▸ **YOUR TASK**
If a line of the material holds the string "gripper", please copy it.
--- DATASET EXTRACT ---
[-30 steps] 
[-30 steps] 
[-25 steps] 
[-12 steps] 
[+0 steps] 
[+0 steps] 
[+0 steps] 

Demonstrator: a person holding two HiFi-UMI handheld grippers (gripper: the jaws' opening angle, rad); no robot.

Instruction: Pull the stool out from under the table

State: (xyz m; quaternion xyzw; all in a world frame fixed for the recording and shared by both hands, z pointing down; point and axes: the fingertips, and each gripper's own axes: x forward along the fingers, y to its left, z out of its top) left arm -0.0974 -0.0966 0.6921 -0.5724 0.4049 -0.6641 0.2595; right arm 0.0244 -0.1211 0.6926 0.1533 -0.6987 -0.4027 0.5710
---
▸ **EXPECTED ANSWER**
Demonstrator: a person holding two HiFi-UMI handheld grippers (gripper: the jaws' opening angle, rad); no robot.
State: (xyz m; quaternion xyzw; all in a world frame fixed for the recording and shared by both hands, z pointing down; point and axes: the fingertips, and each gripper's own axes: x forward along the fingers, y to its left, z out of its top) left arm -0.0974 -0.0966 0.6921 -0.5724 0.4049 -0.6641 0.2595; right arm 0.0244 -0.1211 0.6926 0.1533 -0.6987 -0.4027 0.5710

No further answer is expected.